Shallaki®, contains 125 mg Boswellia serrata in each capsule manufactured by Himalayan Drug Company, Makali, Bangalore, as Licensed User of the Trade Mark owned by MMI Corporation, has excellent antiinflammatory and analgesic properties, useful in relieving joint-pains. 60 capsule costs Rs. 75/- and the dose is 1 capsule twice daily (Batch No. F297001G). The website of the company is www. himalayahealthcare.com.
Niltan®, is a cream in a 15 g tube for external application. Manufactured by Dr. Reddy’s Laboratories Limited, Hyderabad, it is a combination of active herbal extracts (boswellin, arbutin, liquorice extract and coriander seed oil in a cream base). It reduces the activity of the enzyme tyrosinase within the skin, thus diminishing the production of melanin, which results in the reduction of dark skin formation.
Rheumatic-X®, contains 20 mg ‘Shallaki’ besides a number of ingredients, manufactured by Sunrise Herbals, Varanasi (U.P., India), meant for rheumatoid, gouty, osteoarthritis and sciatic pain, two capsules twice daily or as directed by the physician.
The resin of Boswellia species ('frankincense', 'olibanum') has been used as incense in religious and cultural ceremonies since time immemorial. Its medicinal properties are also widely recognized, mainly for the treatment of inflammatory conditions, as well as in some cancerous diseases, wound healing and its antimicrobial activity. Despite its historical, religious, cultural and medicinal importance, Boswellia has not been thoroughly studied, and gaps still exist between our knowledge of the traditional uses of the resin and the scientific data available.
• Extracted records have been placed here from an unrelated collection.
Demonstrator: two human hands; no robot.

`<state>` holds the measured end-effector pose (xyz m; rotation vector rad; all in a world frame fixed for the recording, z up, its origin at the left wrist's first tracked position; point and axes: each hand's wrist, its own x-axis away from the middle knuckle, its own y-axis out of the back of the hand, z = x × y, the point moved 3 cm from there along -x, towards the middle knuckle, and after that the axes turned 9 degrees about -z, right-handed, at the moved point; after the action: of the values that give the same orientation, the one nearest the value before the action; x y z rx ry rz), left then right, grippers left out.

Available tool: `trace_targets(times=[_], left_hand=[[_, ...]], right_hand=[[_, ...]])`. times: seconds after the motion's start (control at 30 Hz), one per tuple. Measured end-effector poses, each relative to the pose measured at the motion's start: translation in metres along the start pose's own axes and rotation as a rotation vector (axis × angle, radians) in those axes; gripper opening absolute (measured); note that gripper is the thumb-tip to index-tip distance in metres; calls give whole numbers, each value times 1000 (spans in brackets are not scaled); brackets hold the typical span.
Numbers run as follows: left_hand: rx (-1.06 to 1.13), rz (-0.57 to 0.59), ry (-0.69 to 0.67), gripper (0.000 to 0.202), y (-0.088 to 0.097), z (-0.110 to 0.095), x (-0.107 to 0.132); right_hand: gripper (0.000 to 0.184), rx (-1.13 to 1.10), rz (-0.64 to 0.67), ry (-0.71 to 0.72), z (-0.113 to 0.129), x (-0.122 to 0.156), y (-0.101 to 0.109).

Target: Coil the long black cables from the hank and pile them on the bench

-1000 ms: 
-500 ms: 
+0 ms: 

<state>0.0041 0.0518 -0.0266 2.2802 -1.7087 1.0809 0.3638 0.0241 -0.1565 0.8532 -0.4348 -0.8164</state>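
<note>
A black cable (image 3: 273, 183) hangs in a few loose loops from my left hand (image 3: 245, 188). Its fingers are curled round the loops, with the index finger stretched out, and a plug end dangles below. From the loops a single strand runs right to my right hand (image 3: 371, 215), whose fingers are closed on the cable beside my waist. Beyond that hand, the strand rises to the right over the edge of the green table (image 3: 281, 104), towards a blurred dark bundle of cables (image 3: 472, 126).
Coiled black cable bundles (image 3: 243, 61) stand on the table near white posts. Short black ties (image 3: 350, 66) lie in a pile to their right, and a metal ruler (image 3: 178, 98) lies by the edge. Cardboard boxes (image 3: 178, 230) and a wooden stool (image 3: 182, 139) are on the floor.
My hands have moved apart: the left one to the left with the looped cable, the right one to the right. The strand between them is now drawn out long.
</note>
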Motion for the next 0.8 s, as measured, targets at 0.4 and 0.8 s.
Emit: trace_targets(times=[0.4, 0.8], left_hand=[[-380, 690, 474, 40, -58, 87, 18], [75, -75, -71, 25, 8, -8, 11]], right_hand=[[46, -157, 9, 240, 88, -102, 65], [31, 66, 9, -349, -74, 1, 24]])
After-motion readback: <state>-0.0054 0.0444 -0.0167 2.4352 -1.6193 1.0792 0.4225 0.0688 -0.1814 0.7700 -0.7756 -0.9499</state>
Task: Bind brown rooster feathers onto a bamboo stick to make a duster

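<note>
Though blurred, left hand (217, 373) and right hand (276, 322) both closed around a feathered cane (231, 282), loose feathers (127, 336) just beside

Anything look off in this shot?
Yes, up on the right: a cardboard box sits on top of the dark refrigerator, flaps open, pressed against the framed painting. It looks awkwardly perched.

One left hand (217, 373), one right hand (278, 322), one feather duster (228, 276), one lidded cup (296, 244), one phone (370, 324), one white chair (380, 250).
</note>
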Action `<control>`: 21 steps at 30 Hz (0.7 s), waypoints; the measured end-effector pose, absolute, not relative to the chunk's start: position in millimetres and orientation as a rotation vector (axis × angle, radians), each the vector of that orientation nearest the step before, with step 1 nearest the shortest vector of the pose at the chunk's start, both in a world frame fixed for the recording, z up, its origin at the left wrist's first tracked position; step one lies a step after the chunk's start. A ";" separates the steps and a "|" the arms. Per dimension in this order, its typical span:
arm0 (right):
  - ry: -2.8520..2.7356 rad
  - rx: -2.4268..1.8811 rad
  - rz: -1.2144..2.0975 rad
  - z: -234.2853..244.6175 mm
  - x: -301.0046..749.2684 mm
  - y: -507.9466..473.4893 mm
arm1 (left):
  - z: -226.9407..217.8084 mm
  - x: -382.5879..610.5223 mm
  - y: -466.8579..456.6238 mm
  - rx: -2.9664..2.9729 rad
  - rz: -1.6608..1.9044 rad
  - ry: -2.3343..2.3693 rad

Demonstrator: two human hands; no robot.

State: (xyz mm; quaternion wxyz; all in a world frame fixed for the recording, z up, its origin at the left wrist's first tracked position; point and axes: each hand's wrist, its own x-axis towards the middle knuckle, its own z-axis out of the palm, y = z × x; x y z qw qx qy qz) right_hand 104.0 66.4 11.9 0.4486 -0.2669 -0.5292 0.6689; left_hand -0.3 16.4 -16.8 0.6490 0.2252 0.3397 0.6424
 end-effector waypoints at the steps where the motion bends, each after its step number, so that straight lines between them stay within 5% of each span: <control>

Traditional system of medicine continues to be widely practised for various reasons. Fast population-growth, inadequate supply of branded medicines, alarmingly prohibitive cost of treatment, adverse side-effects of several allopathic drugs and ever-increasing resistance to current drugs for infectious diseases have led to growing emphasis on the use of plant-materials as a source of medicines for a wide variety of human ailments. However, a sustained and uninterrupted supply of the source-materials often becomes difficult due to various factors like environmental variations, local cultural practices, diverse geographical distribution, increasing labourcost, non-selection/improper selection of the suitable plant-stock and prevalent exploitative practices by pharmaceutical industry. A fully integrated approach for the cultivation, conservation and preservation of important plant-species through plant molecular biology, plant-tissue culture techniques, both extensive and intensive research on the rationality and methodology of Ayurvedic practices, isolation of the active constituents and their development into new therapeutics, standardization and validation of known herbal medicines and other related aspects need to be continuously focused upon. In fact, the time has come when our medicinal discoveries must move in mighty leaps and bounds, if the human race is to be saved from the onslaughts of continuously multiplying maladies.